What reportedly began as a cookbook broadened to address the ancient religious, cultural and medicinal uses of mushrooms, informed in part by their experiences in Mexico. Masha Britten, the Wassons' daughter, took mushrooms with her parents at the age of 18 (or 19), later recorded "on one occasion she seemed able in her visions to hop all over the world and come down, alighting to visit friends far away," writes Carl Ruck. "Her mother also had a clear view of a city, and later as they approached Mexico City from a different route, looking down on it from a mountain, she realized that this was the city of her vision."
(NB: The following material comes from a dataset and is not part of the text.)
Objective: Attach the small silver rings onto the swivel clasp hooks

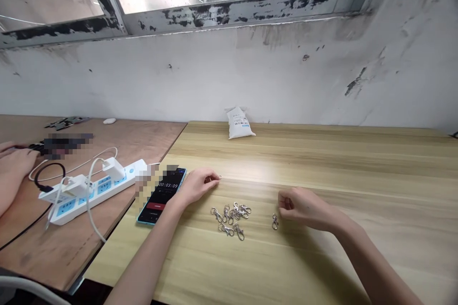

"The first suggestion that psychedelic substances could be useful in the therapy of individuals dying of incurable diseases came from pediatrician Valentina Pavlovna Wasson," wrote Stanislaf Grof and Joan Halifax in The Human Encounter with Death (1978). In her article in This Week, Valentina "stated that as the drug would become better known, medical uses would be found for it, perhaps in the treatment of alcoholism, narcotic addiction, mental disorders, and terminal diseases associated with severe pain....Aldous Huxley followed Valentina's suggestion that the transition to death could be eased by a dose of LSD.  Several hours before his death he asked [his wife] Laura to give him 100 micrograms of LSD to facilitate his own dying. This moving experience was later described in Laura Huxley's book, This Timeless Moment."

Gordon Wasson retired from banking in 1963, and, as Ruck relates, "on the afternoon of the very day, he boarded a merchant ship for the Orient to gather material that he would publish in 1968, Soma: Divine Mushroom of Immortality, with the collaboration of a young Indologist, Wendy Doniger O’Flattery, where he sought the origin of the European mycophobia in the importation of an Indo-European mushroom cult, documented among the ancient Aryans, identifying the Vedic plant-god Soma as Amanita muscaria." So along with Valentina and Maria Sabina, Gordon's collaborations with women like Doniger O'Flattery were key to his work. 

The year after her writings were published, Valentina Wasson died of cancer on December 31, 1958, at the age of 57. "Unfortunately, while Gordon is lionized in the story of psychedelic history, Dr. Valentina Wasson and her many accomplishments are forgotten, obscured, and pushed into the background, much like many other women of this time," writes Amy Bartlett for Chacruna.